During lectures about marriage, I have used this photo of the Great Wall of China to illustrate Gottman’s fourth horseman of the apocalypse: Stonewalling.
When we were in China a few years ago, we had the good fortune to see this magnificent stone wall when there were no other people around. It helped that our driver got hopelessly lost, and we ended up going several hours out of our way. But happily, we ended up at this stretch of the Great Wall that was not on the typical tourist path.
Putting up Walls
Walking up the steep steps gave me a view of the entire countryside, but scaling a partner’s emotional wall isn’t that easy. I reflected on why we put up walls and how these walls get maintained over the years. Walls are built for protection—to keep others out—and to keep control. In marriage, partners who have trouble with emotional self-regulation get overwhelmed emotionally, but also physiologically, even if they’re unaware of the raised heart rate and adrenaline that are making them feel literally attacked. That’s why they put up walls.

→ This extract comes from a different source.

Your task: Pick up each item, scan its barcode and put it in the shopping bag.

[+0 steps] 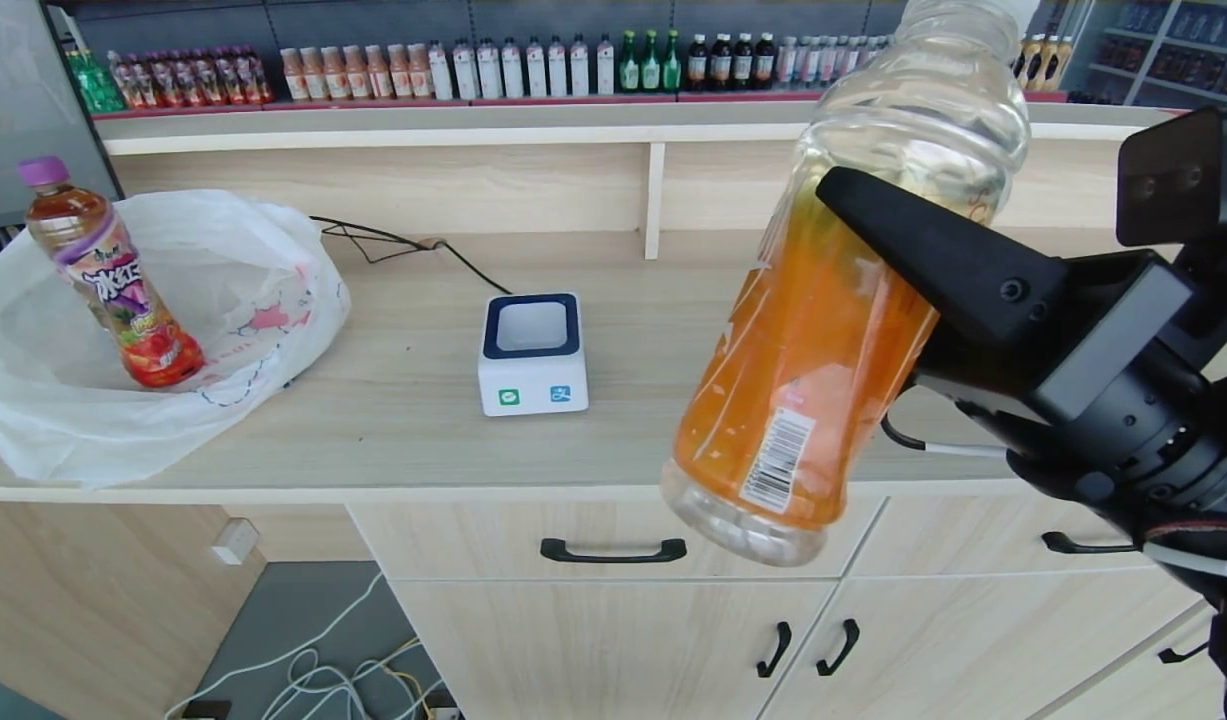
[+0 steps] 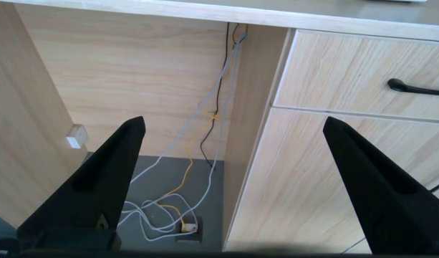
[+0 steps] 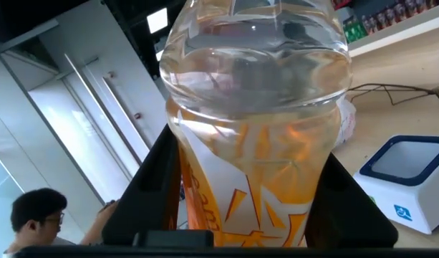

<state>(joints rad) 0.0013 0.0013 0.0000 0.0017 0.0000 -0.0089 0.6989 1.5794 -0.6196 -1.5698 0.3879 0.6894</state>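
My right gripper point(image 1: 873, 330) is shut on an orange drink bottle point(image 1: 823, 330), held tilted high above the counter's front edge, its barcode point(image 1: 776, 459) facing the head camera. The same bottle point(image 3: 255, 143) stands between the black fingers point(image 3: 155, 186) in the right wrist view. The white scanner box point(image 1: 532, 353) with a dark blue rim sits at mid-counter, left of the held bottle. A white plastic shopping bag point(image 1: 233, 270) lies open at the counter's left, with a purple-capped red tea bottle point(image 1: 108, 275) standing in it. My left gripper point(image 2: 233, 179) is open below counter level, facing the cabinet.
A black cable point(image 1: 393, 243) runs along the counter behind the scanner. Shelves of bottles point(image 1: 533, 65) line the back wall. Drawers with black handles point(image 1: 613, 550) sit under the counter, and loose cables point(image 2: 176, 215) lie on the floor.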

Learning to Self-Soothe During Difficult Conversations
Emotionally checking out of the conversation creates the illusion of safety. Ignoring the difficult discussion, looking or turning away, or even leaving the room, puts the overwhelmed person back in control, but doesn’t solve anything. Learning to be aware of uncomfortable feelings, then how to self-soothe and maintain composure, helps partners stay in a heated conversation and also to listen and respond. That way, the discussion can move ahead without getting gridlocked.
A good technique for self-soothing to manage anxiety is Mindfulness-Based Relaxation Training, something I often recommend to clients who want to stop stonewalling. Learning this form of meditation is very useful in helping stay in control, calmly, without having to create a distancing wall—even when discussing the most upsetting topics.